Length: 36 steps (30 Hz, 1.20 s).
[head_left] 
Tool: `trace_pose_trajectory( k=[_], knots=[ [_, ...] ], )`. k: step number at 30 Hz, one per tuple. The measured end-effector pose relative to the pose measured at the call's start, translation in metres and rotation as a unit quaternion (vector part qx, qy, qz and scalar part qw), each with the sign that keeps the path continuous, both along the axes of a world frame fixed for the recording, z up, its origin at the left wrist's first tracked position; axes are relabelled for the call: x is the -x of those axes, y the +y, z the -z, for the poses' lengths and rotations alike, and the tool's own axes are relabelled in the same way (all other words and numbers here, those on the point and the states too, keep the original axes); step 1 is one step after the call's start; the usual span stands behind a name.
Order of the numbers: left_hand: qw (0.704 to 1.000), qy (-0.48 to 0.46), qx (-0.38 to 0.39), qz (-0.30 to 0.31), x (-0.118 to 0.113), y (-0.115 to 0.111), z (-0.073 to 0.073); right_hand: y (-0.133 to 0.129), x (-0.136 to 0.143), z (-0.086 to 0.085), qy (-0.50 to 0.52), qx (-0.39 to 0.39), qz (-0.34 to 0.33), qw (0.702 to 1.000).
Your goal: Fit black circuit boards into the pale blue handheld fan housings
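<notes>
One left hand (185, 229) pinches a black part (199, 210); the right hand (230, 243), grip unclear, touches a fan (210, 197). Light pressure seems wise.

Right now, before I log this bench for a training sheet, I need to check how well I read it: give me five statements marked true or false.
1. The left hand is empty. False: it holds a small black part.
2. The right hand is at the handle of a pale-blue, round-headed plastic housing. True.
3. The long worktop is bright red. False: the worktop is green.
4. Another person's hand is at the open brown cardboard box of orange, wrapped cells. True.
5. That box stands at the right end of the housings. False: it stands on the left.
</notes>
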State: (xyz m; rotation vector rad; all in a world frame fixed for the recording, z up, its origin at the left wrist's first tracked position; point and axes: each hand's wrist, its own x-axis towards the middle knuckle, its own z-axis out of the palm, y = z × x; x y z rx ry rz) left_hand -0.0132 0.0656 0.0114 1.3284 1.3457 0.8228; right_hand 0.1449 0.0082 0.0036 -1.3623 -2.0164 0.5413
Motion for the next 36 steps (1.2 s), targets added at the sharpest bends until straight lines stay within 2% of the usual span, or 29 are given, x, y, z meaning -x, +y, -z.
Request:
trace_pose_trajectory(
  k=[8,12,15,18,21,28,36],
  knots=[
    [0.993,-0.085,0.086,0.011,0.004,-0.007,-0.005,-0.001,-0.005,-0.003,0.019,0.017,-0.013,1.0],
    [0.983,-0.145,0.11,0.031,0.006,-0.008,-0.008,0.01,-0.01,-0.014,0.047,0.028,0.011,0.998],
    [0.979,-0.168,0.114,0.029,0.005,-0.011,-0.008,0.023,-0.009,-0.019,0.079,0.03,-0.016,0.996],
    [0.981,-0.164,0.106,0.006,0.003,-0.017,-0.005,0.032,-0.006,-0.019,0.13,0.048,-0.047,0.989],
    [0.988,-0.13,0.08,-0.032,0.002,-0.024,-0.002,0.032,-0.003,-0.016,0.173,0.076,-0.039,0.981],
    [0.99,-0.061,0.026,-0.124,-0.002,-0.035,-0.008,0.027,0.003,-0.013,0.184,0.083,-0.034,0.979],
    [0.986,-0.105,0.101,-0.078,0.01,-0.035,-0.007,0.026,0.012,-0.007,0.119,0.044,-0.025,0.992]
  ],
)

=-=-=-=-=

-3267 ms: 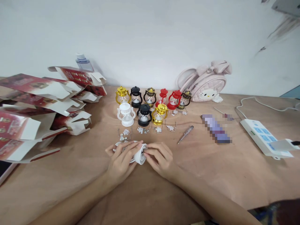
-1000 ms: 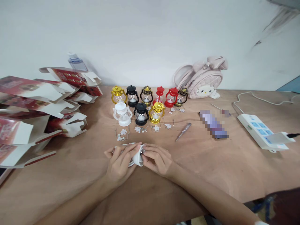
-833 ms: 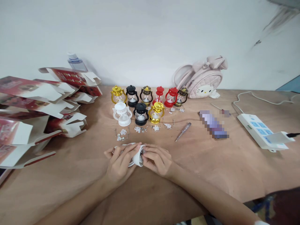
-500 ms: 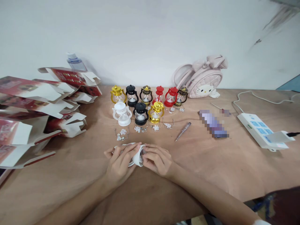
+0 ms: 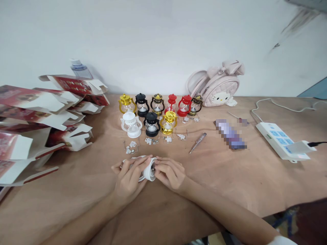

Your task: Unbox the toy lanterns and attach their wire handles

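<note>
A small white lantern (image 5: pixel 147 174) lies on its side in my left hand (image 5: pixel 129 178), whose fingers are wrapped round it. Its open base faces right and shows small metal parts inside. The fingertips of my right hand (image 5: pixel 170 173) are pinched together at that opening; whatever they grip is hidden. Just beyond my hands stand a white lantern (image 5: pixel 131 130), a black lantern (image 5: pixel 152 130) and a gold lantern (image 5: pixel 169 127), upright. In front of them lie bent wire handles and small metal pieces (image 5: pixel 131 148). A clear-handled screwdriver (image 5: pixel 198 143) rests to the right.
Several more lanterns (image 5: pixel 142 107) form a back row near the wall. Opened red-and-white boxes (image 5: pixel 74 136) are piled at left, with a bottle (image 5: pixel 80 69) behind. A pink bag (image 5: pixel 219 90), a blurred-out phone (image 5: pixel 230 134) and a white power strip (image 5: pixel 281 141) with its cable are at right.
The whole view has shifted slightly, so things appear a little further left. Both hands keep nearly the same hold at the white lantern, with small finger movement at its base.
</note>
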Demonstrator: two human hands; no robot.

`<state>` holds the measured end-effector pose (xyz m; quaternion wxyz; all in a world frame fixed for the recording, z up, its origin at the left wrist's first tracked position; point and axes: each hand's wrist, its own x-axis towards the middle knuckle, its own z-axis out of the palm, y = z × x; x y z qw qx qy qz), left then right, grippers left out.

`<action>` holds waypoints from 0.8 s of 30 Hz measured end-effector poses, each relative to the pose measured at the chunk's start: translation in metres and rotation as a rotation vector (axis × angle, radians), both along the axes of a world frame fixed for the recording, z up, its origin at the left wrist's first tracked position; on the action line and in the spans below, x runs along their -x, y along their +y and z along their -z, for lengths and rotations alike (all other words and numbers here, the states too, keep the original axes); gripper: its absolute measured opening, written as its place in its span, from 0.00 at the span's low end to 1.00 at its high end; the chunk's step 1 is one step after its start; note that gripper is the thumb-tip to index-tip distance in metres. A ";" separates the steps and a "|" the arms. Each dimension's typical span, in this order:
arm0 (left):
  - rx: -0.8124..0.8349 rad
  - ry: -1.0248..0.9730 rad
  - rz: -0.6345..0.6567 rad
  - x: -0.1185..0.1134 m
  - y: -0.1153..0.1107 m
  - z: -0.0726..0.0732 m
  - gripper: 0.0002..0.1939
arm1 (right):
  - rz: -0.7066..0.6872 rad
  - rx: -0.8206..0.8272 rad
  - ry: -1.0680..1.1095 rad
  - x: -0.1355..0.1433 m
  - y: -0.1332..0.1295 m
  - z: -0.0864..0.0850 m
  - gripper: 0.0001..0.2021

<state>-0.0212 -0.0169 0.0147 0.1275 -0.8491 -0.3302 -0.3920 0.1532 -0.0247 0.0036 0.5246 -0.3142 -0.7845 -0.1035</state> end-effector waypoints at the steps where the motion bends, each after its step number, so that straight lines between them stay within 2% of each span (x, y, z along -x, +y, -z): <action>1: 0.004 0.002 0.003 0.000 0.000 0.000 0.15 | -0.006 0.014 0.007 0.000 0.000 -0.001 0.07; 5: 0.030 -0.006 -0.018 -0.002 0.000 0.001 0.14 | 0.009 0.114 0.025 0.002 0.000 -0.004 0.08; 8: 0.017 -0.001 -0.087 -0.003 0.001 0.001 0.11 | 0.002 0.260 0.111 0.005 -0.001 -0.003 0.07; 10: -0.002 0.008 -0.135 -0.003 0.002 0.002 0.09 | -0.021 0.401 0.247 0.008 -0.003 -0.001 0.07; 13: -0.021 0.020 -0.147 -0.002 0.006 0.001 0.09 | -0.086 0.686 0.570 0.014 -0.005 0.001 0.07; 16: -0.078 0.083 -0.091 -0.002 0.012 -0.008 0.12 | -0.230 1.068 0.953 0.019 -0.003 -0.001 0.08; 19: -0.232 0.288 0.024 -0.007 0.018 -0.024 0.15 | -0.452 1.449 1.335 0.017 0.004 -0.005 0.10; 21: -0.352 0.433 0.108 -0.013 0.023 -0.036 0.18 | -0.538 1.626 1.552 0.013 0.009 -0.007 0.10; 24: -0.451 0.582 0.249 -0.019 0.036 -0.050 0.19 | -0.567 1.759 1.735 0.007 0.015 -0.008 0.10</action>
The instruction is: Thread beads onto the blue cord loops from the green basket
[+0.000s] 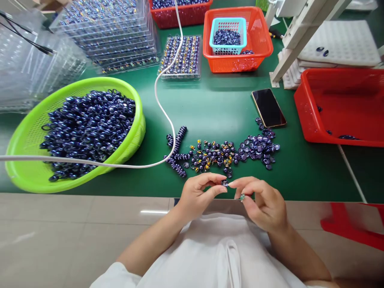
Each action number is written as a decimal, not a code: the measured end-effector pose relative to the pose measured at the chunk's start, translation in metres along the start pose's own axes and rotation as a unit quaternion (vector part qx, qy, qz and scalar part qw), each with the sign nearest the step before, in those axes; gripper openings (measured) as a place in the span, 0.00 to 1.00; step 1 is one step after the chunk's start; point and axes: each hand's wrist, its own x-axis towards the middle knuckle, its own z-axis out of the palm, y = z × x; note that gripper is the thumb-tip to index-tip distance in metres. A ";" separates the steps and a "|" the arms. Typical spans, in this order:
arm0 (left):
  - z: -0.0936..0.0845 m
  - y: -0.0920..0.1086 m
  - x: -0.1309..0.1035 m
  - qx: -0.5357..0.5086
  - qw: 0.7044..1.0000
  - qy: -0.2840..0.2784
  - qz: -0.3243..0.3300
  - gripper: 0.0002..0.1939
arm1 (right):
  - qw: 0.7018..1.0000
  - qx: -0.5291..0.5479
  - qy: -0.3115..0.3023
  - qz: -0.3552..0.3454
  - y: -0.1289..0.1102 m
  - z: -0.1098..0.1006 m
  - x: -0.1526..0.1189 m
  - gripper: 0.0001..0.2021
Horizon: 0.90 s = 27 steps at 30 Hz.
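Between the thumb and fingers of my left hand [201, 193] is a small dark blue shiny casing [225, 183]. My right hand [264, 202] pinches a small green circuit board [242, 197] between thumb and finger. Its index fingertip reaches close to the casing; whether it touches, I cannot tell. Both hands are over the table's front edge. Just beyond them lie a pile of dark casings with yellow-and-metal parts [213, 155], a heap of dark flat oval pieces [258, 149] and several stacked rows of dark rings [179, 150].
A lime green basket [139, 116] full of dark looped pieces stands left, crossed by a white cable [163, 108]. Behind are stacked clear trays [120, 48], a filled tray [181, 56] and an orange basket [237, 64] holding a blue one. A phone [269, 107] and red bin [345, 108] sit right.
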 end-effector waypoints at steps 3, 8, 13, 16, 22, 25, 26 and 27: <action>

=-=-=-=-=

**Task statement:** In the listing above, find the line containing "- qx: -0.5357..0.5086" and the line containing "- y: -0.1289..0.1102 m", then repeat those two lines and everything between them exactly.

**Reply to the exercise:**
  - qx: -0.5357..0.5086
  - qw: 0.7044..1.0000
  - qy: -0.2840..0.2784
  - qz: -0.3243..0.3300
  - gripper: 0.0002..0.1939
arm1 (right):
  - qw: 0.7018..1.0000
  - qx: -0.5291..0.5479
  - qy: -0.3115..0.3023
  - qz: -0.3552..0.3454
  - y: -0.1289..0.1102 m

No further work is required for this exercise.